The evolution of the state of the system \(p^\mathrm{PS}\) in a partial swap model is given by \[p_i'^\mathrm{PS}= p_i^\mathrm{PS}+ \mu^\mathrm{PS}(\gamma_i'^\mathrm{PS}- p_i^\mathrm{PS}), \label{eq:PS_model}\tag{30}\] where \(\mu^\mathrm{PS}\) is the so-called partial swap rate and the time dependence has been neglected and the prime \('\) denotes the next time step. Multiplying \(E_i\) on both sides and summing over \(i\) gives \[E_p'^\mathrm{PS}= E_p^\mathrm{PS}+ \mu^\mathrm{PS}(E_\gamma'^\mathrm{PS}- E_p^\mathrm{PS}), \label{eq:E95PS95model}\tag{31}\] and therefore, \[\mu^\mathrm{PS}= \dfrac{E_p'^\mathrm{PS}-E_p^\mathrm{PS}}{E_\gamma'^\mathrm{PS}-E_p^\mathrm{PS}}.\] Similarly, we can define a relaxation rate \(\mu\) for the actual process in SA as \[\mu := \dfrac{E_p' - E_p}{E_\gamma' - E_p}. \label{eq:mu95def}\tag{32}\] This relaxation rate has been employed in analysing the minimal dissipation and designing the optimal cooling schedule in SA [47]–[49]. Note that by writing in this form, we require a positive \(\mu\). Since in SA, \(E_p\ge E_\gamma \ge E_\gamma'\), we need the assumption that \(E_p \ge E_p'\). Such descending energy expectation has been witnessed in most uses of SA [15], [50], [51]. \(\mu^\mathrm{PS}\) and \(\mu\) quantify the relaxation speeds of PS and the actual processes in terms of the energy differences, respectively. Intuitively, \(\mu\ge\mu^\mathrm{PS}\) implies that the corresponding PS process is slower than the actual one in SA. This can be formulated by the following proposition.
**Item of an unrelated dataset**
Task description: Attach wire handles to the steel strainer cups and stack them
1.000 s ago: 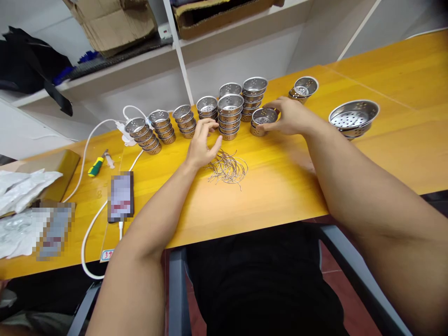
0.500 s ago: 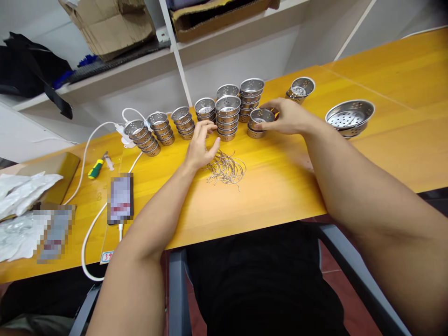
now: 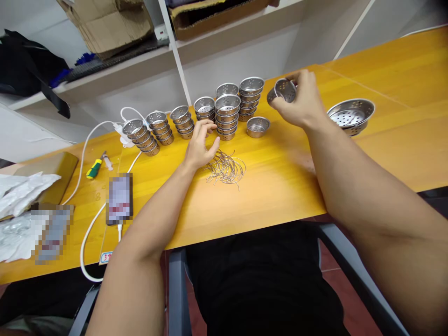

Proposition 1. Consider that two identical systems initially in the same thermal state are annealed according to the same cooling schedule. Their relaxation dynamics are given by Eq. (20 ) and Eq. (30 ), respectively. If \(\mu\ge\mu^\mathrm{PS}\) during the annealing, \(E_p\le E_p^\mathrm{PS}\) holds all the time.
Proof. Since the two processes correspond to the same energy landscape and cooling schedule, we have \(E_\gamma'^\mathrm{PS}= E_\gamma'\). Let \(\mu\ge\mu^\mathrm{PS}\), namely, \[\dfrac{E_p'-E_p}{E_\gamma'-E_p} \ge \dfrac{E_p'^\mathrm{PS}-E_p^\mathrm{PS}}{E_\gamma'-E_p^\mathrm{PS}}. \label{eq:compare95mu}\tag{33}\] As a partial swap rate, \(\mu^\mathrm{PS}\le 1\). The insufficient thermalization leads to \(E_p'^\mathrm{PS}\ge E_\gamma'\), and therefore, \(\mu^\mathrm{PS}\) is a monotonically increasing function of \(E_p^\mathrm{PS}\). If \(E_p^\mathrm{PS}\ge E_p\), \[\dfrac{E_p'^\mathrm{PS}-E_p^\mathrm{PS}}{E_\gamma'-E_p^\mathrm{PS}} \ge \dfrac{E_p'^\mathrm{PS}-E_p}{E_\gamma'-E_p},\] and thus, by Eq. (33 ), \[\dfrac{E_p'-E_p}{E_\gamma'-E_p} \ge \dfrac{E_p'^\mathrm{PS}-E_p}{E_\gamma'-E_p}.\] In SA, \(E_p \ge E_\gamma \ge E_\gamma'\). The above inequality gives us \(E_p'^\mathrm{PS}\ge E_p'\). With the initial condition \(E_p^\mathrm{PS}(0) = E_p(0)\), by induction, we proved that \(\mu\ge\mu^\mathrm{PS}\) leads to \(E_p^\mathrm{PS}\ge E_p\) all the time. ◻
Knowing that \(\mu\ge\mu^\mathrm{PS}\) does give us an upper bound on \(E_p\), we further note that one can evaluate \(E_p^\mathrm{PS}\) iteratively in Eq. (31 ) by using \(E_\gamma\) only. Replacing \(E_p(k)\) with \(E_p^\mathrm{PS}(k)\) in Eq. (29 ), we thus find the desired bound \(\mathcal{I}(\kappa)\le\mathcal{I}^\mathrm{PS}(\kappa)\).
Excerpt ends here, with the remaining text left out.